Although time is critical, we should also recognize that provenance can be used in many different contexts within individual systems and across the Web. Different systems may use different clocks which may not be precisely synchronized, so when provenance records are combined by different systems, we may not be able to align the times involved to a single global timeline. Hence, PROV-DM is designed to minimize assumptions about time.

Hence, to talk about the constraints on valid PROV-DM data, we refer to instantaneous events that correspond to interactions between activities and entities. The term "event" is commonly used in process algebra with a similar meaning. For instance, in CSP [[CSP]], events represent communications or interactions; they are assumed to be atomic and instantaneous.

Event Ordering

The following paragraphs are unclear and need to be revised, to address review concerns: if we aren't saying anything about how events and time relate, and time is the only concrete information about event ordering in PROV-DM, then how can implementations check that event ordering constraints are satisfied?

How the precedes partial order is implemented in practice is beyond the scope of this specification. This specification only assumes that each instantaneous event can be mapped to an instant in some form of timeline. The actual mapping is not in scope of this specification. Likewise, whether this timeline is formed of a single global timeline or whether it consists of multiple Lamport-style clocks is also beyond this specification. The follows and precedes orderings of events should be consistent with the ordering of their associated times over these timelines.

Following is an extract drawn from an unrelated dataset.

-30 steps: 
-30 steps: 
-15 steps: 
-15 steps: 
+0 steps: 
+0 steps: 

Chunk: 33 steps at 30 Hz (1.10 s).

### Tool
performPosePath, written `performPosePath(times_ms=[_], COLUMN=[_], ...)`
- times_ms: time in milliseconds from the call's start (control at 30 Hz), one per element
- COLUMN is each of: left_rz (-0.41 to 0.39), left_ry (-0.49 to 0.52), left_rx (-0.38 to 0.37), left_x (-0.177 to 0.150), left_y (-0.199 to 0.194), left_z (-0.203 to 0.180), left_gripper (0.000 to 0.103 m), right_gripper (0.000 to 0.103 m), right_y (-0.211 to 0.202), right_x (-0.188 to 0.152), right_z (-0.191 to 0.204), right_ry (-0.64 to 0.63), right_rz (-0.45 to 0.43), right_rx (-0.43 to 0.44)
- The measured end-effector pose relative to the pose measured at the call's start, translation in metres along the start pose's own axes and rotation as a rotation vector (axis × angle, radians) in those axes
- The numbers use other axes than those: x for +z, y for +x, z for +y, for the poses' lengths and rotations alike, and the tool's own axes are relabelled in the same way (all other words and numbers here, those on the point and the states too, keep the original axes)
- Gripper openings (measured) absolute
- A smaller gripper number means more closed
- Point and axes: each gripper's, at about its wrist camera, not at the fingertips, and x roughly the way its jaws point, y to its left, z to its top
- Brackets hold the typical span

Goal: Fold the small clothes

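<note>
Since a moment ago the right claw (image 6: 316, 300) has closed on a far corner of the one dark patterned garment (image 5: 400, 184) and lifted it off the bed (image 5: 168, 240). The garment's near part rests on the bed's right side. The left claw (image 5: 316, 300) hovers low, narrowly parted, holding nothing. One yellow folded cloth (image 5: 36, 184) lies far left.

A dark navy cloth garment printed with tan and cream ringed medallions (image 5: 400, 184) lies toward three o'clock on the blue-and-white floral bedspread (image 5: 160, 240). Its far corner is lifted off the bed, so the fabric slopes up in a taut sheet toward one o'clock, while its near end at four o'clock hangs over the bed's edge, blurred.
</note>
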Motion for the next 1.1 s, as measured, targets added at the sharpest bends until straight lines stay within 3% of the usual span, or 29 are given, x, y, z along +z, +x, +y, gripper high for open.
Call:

This specification defines event ordering constraints between instantaneous events associated with provenance descriptions. PROV-DM data MUST satisfy such constraints.

PROV-DM also allows for time observations to be inserted in specific statements, for each recognized instantaneous event introduced in this specification. The presence of a time observation for a given instantaneous event fixes the mapping of this instantaneous event to the timeline. It can also help with the verification of associated ordering constraints (though, again, this verification is outside the scope of this specification).

Types of Events

Five kinds of instantaneous events are used for the PROV-DM data model. The activity start and activity end events delimit the beginning and the end of activities, respectively. The entity usage, entity generation, and entity invalidation events apply to entities, and the generation and invalidation events delimit the characterization interval of an entity. More specifically:

An activity start event is the instantaneous event that marks the instant an activity starts.

An activity end event is the instantaneous event that marks the instant an activity ends.

An entity usage event is the instantaneous event that marks the first instant of an entity's consumption timespan by an activity. Before this instant the entity had not begun to be used by the activity.

An entity generation event is the instantaneous event that marks the final instant of an entity's creation timespan, after which it is available for use. The entity did not exist before this event.

An entity invalidation event is the instantaneous event that marks the initial instant of the destruction, invalidation, or cessation of an entity, after which the entity is no longer available for use. The entity no longer exists after this event.